If we come to appreciate the inheritance that is ours in Christ, Smith said, then we will move out in blessing to the nations.

“As long as we see ourselves as grasshoppers, we will keep complaining that we are limited and unable to bless. But if we awake to a greater appreciation of the inheritance we have in Christ, if we take note of the resources God has placed in our hands, then we can bless even our oppressors. We can mark a path to freedom for the rest of the unreached world.”

Suddenly—and Alberto Mottesi and LA ’88 are only the latest pieces of evidence Smith has found to bolster this belief—it appears that the Grasshopper Complex is being done away with.
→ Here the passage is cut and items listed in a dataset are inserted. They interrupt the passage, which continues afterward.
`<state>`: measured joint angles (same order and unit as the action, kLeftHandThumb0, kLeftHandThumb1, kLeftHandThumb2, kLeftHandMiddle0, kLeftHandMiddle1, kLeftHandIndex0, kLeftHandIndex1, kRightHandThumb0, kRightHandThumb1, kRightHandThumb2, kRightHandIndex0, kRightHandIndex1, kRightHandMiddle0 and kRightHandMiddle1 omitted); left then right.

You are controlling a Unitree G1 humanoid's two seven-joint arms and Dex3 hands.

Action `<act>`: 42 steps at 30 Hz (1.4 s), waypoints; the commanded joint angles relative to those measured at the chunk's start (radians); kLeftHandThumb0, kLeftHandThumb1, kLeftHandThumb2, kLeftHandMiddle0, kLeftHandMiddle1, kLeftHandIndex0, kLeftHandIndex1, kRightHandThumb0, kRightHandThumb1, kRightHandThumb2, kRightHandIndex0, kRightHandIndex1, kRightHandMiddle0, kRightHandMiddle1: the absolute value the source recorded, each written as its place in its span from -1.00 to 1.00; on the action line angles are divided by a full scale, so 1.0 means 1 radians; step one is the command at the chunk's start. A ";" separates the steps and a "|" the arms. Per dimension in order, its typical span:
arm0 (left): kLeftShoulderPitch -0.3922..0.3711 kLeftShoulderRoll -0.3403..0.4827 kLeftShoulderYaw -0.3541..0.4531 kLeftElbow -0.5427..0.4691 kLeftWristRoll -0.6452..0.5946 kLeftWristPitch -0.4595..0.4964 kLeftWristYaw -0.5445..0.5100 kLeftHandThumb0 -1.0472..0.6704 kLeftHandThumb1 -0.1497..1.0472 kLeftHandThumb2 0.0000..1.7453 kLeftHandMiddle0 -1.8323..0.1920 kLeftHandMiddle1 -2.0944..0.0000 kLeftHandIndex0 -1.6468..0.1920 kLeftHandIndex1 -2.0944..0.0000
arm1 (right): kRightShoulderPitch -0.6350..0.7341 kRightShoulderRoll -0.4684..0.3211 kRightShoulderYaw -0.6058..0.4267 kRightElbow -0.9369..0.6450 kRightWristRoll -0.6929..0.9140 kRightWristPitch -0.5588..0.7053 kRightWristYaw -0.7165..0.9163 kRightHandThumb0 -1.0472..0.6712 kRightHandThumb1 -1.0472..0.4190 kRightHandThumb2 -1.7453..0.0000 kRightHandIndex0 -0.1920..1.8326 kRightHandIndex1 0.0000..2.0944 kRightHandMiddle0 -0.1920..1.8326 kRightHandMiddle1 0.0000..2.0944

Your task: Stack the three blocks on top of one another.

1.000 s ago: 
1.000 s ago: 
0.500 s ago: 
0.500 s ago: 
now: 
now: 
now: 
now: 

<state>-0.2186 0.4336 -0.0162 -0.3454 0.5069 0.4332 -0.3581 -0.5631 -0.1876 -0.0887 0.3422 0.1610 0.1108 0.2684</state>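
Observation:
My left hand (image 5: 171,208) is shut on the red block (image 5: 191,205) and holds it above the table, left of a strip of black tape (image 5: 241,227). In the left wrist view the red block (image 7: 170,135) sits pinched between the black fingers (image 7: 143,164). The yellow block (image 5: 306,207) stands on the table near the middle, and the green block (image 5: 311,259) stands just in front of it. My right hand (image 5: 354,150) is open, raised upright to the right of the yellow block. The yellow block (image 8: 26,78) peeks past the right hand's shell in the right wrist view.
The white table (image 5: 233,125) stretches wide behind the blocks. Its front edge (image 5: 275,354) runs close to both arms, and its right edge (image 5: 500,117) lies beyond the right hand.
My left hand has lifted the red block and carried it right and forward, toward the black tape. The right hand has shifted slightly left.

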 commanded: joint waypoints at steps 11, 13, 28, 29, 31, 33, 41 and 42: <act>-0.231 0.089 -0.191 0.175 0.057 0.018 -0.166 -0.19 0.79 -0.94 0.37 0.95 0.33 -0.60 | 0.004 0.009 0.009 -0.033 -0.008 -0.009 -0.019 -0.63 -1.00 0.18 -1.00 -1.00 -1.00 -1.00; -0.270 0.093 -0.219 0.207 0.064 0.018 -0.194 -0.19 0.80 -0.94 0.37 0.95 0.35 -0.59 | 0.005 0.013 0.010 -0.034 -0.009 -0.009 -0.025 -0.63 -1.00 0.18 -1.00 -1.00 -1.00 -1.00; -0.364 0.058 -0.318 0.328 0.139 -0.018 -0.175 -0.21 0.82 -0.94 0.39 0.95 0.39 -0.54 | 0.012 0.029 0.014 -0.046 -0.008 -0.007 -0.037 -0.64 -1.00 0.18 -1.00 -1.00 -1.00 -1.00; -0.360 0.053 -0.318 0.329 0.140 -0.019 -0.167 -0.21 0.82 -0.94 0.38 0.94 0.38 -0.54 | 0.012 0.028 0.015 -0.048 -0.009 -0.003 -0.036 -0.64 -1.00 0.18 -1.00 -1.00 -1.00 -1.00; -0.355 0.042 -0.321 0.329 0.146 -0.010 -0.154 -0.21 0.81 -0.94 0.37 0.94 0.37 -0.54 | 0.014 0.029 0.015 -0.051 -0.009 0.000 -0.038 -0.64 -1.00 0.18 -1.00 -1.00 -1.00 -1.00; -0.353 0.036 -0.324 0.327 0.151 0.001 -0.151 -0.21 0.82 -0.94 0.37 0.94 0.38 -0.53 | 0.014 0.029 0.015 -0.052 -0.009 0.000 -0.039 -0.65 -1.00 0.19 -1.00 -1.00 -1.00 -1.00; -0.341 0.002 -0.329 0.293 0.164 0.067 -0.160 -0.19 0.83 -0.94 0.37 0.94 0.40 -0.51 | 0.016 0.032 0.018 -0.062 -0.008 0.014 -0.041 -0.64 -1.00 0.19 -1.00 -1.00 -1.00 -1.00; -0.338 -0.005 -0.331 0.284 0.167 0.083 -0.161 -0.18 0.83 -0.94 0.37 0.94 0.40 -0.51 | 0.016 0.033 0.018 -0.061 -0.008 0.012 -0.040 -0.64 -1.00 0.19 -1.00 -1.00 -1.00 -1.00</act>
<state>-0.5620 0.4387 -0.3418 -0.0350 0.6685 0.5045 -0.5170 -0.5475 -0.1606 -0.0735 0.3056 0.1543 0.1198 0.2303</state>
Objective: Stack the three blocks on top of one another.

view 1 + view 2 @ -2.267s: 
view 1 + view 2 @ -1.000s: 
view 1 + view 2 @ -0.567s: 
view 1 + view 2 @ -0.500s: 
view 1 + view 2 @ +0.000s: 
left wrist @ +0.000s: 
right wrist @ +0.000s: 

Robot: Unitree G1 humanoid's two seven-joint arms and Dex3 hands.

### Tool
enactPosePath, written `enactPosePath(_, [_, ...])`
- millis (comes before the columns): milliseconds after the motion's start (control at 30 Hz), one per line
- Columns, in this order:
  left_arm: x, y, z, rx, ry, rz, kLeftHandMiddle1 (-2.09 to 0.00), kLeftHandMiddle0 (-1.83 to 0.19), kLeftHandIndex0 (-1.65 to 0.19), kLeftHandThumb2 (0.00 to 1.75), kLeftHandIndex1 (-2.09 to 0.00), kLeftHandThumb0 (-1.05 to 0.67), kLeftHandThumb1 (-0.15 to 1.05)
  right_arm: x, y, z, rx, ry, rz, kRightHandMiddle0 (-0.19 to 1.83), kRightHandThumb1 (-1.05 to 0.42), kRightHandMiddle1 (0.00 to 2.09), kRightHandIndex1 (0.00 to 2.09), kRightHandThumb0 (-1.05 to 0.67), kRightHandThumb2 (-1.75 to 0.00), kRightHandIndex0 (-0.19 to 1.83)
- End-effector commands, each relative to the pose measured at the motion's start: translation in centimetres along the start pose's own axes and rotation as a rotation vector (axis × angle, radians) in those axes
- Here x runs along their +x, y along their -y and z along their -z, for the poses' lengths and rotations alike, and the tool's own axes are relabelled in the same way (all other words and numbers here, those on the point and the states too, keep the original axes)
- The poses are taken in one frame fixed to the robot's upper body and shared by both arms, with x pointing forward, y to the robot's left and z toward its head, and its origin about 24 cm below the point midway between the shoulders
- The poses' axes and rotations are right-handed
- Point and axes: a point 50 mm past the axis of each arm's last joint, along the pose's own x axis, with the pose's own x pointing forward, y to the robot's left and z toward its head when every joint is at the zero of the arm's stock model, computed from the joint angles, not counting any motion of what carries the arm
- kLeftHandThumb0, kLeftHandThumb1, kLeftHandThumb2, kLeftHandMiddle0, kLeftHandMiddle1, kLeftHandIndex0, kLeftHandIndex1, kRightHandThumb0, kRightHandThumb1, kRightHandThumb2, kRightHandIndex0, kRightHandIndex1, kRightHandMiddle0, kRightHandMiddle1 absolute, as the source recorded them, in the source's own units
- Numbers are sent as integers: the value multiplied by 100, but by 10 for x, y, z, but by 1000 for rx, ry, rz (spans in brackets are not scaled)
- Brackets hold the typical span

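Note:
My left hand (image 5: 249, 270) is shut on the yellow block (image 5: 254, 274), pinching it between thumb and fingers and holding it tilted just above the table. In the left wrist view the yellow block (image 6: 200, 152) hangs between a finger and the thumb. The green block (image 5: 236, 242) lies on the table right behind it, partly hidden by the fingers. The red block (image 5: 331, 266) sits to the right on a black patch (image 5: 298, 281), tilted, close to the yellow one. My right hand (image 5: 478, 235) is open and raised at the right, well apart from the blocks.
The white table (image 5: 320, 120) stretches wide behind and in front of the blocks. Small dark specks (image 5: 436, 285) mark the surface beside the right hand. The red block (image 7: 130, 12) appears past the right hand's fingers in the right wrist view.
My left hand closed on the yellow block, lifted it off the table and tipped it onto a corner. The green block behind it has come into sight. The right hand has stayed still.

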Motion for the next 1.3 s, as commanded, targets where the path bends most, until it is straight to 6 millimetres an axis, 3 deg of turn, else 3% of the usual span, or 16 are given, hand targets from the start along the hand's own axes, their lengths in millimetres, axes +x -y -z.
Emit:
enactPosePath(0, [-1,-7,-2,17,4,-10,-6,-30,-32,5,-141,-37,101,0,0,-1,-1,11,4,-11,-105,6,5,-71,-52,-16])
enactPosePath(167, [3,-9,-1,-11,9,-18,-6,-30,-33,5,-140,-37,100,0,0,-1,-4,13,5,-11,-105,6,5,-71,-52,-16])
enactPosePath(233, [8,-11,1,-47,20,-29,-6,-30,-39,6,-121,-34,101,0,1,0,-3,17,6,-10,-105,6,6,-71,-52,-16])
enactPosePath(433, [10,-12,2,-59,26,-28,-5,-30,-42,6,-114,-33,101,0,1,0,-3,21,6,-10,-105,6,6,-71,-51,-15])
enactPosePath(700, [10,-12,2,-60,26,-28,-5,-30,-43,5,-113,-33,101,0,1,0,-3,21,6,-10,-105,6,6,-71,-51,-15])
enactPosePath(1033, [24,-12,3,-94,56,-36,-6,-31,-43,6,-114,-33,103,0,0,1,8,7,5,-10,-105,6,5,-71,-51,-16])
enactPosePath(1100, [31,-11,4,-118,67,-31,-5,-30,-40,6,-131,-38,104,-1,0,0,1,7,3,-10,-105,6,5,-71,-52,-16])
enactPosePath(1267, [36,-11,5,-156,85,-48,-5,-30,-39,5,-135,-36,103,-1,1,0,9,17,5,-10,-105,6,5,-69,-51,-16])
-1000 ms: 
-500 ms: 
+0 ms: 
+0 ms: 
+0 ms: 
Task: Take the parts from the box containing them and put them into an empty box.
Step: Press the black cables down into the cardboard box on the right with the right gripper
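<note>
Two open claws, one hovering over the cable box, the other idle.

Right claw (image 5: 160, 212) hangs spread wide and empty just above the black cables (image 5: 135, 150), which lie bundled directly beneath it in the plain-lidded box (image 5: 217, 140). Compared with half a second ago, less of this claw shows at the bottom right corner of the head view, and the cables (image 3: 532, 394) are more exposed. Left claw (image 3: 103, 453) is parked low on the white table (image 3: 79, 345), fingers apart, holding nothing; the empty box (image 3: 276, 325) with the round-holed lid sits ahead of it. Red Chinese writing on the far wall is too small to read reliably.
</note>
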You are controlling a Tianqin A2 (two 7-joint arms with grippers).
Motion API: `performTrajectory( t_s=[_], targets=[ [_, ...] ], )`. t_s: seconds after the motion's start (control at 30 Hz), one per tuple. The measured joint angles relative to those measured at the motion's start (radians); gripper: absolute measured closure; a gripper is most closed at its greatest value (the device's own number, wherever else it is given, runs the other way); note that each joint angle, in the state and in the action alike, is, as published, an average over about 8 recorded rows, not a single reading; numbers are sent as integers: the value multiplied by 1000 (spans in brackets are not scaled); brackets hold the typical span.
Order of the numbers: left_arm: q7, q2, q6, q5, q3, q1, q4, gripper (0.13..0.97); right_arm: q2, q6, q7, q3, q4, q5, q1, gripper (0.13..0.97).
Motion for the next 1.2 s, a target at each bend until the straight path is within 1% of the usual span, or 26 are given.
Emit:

And Smith rejoices.

In a recent letter to prospective LA ’88 attendees, Mottesi quoted a letter from a group of Bolivian students. “We are a group of Christian young people,” they wrote. “Convinced of the supreme calling to the ministry, we have decided to participate in Los Angeles ’88 for which we are sending in our respective registration fees. . . . Because we are young people, we do not have the necessary economic resources to cover the cost of air transportation, so we have decided to come overland, leaving from Bolivia on the 1st of June.”

Said Smith: “They’ll be traveling minstrel-style, preaching along the way, having street meetings in the park in order to pay their way. Can you imagine what faith that requires?

“The old generation with the Grasshopper Complex is giving way to this new generation that displays such initiative and creativity, a generation that is willing to risk even two months of income simply to follow where they believe God is leading.”